Records from a collection
• • •
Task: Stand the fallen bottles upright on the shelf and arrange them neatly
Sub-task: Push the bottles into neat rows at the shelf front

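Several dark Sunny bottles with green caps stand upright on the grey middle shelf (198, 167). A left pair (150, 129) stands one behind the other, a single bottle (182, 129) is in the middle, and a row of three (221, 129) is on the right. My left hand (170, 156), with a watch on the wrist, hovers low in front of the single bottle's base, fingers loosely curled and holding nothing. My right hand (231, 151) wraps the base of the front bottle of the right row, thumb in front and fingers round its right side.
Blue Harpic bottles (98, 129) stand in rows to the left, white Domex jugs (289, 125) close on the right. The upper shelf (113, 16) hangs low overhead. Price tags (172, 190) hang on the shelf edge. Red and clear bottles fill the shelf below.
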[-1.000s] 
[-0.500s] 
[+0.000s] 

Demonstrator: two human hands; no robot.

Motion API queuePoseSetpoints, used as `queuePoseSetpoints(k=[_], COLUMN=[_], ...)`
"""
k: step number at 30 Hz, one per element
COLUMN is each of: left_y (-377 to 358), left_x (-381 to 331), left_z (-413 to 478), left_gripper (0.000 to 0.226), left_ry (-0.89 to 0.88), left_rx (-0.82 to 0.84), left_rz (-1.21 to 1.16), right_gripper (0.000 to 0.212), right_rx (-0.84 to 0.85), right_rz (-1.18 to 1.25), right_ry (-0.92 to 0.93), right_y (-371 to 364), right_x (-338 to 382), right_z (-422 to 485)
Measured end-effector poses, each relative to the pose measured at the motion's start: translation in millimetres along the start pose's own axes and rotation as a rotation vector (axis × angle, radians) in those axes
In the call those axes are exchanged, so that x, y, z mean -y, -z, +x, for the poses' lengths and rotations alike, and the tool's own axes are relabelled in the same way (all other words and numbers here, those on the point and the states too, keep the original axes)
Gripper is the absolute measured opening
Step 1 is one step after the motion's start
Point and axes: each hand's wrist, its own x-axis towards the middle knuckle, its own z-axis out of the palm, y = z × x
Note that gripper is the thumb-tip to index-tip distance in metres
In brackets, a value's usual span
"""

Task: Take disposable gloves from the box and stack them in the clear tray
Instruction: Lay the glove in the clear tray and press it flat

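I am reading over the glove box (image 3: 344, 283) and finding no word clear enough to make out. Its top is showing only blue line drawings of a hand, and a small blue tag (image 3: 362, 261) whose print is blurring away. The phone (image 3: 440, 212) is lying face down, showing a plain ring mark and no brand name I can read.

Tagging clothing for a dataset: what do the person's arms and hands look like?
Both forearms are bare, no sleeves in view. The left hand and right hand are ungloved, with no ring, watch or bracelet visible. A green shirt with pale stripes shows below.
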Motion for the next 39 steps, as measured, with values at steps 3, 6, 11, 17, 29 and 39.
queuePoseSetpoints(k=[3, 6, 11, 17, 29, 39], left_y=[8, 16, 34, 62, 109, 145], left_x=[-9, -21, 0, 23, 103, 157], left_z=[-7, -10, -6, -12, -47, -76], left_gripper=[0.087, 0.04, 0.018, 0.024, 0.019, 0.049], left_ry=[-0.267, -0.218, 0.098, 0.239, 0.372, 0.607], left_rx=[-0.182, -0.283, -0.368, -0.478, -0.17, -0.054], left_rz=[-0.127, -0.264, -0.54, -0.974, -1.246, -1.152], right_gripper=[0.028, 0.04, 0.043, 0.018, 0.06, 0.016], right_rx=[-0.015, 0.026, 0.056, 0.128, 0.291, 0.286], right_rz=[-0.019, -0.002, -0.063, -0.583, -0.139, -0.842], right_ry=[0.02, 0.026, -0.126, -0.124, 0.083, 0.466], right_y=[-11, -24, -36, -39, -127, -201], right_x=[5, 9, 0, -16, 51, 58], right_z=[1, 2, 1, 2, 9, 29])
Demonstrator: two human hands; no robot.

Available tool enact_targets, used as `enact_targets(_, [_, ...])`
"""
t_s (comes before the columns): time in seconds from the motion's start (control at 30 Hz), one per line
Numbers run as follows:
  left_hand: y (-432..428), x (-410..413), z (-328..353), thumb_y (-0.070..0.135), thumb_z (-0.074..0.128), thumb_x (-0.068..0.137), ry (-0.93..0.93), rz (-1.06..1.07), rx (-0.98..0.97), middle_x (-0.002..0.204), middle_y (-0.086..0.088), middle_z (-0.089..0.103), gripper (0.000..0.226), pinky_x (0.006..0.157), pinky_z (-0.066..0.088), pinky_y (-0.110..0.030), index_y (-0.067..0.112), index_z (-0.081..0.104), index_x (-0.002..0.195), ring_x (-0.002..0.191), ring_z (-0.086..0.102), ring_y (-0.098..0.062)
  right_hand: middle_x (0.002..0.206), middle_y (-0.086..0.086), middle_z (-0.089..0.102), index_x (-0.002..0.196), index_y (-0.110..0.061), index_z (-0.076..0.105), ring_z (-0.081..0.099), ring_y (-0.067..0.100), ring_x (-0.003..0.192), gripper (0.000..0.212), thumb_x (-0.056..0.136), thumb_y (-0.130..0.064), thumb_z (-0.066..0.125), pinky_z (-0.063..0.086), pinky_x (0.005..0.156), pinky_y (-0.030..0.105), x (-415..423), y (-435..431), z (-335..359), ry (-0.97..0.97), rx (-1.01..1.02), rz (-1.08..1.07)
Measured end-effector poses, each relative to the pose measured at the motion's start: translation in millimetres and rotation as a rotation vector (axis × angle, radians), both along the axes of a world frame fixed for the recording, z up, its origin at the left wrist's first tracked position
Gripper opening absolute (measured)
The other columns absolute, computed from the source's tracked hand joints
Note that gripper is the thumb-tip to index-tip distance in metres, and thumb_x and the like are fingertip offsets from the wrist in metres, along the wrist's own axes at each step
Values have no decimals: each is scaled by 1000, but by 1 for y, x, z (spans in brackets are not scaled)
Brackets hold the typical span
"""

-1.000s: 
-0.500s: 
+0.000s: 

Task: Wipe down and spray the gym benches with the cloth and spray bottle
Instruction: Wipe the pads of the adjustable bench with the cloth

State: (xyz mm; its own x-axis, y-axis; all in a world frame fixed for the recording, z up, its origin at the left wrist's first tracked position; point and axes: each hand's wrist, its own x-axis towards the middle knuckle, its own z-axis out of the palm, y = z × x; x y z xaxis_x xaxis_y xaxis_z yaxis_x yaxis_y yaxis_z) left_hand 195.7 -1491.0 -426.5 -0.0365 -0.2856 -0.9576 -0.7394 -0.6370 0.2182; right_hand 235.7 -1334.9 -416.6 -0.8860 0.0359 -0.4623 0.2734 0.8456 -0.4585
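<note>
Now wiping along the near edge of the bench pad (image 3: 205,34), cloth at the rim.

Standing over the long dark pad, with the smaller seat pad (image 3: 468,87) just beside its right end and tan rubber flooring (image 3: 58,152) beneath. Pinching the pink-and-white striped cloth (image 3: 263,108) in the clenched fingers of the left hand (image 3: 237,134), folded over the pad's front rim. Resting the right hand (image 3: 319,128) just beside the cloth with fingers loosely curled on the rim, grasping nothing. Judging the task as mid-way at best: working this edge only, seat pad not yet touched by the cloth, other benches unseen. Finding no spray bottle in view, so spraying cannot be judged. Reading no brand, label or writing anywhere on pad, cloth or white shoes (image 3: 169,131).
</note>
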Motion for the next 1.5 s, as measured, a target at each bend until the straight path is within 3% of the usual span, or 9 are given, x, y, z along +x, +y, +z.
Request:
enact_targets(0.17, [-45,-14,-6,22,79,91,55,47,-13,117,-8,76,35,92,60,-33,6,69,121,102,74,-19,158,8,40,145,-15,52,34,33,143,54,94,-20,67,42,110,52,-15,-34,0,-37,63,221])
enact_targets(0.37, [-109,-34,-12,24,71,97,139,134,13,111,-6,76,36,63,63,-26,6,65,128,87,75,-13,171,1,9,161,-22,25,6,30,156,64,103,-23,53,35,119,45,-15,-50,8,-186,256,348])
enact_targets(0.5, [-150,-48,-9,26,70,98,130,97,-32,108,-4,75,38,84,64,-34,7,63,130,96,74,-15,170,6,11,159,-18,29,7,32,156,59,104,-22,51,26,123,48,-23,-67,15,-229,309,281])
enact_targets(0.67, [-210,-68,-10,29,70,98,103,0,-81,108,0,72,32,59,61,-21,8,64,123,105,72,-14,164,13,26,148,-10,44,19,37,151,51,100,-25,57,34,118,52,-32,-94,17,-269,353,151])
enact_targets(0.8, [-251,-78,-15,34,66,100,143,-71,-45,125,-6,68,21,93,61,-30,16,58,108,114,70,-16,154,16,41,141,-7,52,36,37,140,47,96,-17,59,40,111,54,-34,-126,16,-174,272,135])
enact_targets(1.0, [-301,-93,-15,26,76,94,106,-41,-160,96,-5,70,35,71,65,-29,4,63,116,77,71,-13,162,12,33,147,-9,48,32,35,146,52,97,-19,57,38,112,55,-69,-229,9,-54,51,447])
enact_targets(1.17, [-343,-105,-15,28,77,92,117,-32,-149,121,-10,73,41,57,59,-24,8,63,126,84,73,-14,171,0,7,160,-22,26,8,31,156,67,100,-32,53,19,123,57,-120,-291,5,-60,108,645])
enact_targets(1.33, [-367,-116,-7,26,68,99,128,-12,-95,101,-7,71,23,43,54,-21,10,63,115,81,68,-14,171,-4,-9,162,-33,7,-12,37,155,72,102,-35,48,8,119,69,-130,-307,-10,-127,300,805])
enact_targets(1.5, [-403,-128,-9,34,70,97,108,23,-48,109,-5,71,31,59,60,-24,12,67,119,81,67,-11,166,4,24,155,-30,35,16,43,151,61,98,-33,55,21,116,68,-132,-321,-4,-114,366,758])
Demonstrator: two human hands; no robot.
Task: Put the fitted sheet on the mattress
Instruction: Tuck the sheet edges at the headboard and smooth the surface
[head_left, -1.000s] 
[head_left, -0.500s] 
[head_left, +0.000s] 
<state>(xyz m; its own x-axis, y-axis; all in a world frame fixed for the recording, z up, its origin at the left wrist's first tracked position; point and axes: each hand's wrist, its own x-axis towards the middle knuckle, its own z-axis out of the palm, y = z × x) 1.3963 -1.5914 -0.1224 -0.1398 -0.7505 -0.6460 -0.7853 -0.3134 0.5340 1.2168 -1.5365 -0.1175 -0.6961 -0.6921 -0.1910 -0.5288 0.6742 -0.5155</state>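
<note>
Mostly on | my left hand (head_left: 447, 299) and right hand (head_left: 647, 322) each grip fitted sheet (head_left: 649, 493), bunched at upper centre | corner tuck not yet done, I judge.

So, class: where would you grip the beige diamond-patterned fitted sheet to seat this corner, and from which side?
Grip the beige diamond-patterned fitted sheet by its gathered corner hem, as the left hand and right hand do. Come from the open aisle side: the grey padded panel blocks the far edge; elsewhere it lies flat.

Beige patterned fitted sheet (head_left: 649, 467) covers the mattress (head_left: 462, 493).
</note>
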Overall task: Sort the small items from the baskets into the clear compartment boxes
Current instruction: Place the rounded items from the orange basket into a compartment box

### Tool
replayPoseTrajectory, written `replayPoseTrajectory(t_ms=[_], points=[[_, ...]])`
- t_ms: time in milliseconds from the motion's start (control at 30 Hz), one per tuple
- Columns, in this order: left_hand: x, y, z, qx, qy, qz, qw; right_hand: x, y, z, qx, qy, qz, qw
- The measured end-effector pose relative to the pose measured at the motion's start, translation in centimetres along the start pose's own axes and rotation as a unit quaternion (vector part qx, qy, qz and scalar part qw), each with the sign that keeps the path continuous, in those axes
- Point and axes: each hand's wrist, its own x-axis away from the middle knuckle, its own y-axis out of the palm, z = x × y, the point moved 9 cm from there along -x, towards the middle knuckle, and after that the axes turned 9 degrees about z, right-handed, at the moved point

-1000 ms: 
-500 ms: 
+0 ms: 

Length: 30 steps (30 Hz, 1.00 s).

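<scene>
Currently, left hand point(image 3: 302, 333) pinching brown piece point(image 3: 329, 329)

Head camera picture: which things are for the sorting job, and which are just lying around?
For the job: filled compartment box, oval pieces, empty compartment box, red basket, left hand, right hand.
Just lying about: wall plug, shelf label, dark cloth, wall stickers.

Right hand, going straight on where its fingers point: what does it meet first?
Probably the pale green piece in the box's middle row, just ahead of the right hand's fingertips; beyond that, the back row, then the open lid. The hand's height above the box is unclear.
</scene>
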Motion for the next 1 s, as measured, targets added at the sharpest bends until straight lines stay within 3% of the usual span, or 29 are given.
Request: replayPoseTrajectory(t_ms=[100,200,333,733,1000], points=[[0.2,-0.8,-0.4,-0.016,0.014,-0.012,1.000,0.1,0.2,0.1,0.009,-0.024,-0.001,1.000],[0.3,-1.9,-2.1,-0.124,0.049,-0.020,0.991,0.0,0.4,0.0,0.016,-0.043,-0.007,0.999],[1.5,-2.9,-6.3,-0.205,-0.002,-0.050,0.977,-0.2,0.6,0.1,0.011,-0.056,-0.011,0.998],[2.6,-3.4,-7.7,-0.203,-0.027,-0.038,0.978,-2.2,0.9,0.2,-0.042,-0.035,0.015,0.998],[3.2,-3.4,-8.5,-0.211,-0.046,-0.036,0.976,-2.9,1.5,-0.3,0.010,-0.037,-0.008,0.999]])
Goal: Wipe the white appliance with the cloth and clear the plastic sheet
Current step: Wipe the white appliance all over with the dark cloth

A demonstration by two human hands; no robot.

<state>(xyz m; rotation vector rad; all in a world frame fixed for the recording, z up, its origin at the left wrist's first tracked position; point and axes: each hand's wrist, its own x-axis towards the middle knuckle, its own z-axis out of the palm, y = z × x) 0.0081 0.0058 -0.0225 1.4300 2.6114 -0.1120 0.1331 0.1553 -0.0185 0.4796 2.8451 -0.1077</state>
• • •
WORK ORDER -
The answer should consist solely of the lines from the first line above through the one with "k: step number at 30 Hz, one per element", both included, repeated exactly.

YOUR SOLUTION -
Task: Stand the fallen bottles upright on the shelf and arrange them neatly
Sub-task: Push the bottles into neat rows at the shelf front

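Several dark Sunny bottles with green caps stand upright on the grey middle shelf (198, 167). A left pair (150, 129) stands one behind the other, a single bottle (182, 129) is in the middle, and a row of three (221, 129) is on the right. My left hand (170, 156), with a watch on the wrist, hovers low in front of the single bottle's base, fingers loosely curled and holding nothing. My right hand (231, 151) wraps the base of the front bottle of the right row, thumb in front and fingers round its right side.
Blue Harpic bottles (98, 129) stand in rows to the left, white Domex jugs (289, 125) close on the right. The upper shelf (113, 16) hangs low overhead. Price tags (172, 190) hang on the shelf edge. Red and clear bottles fill the shelf below.
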[-1.000s] 
[-0.500s] 
[+0.000s] 

Demonstrator: two human hands; no robot.

Motion API queuePoseSetpoints, used as `queuePoseSetpoints(k=[_], COLUMN=[_], ...)`
"""
k: step number at 30 Hz, one per element

Nothing more is required for this answer.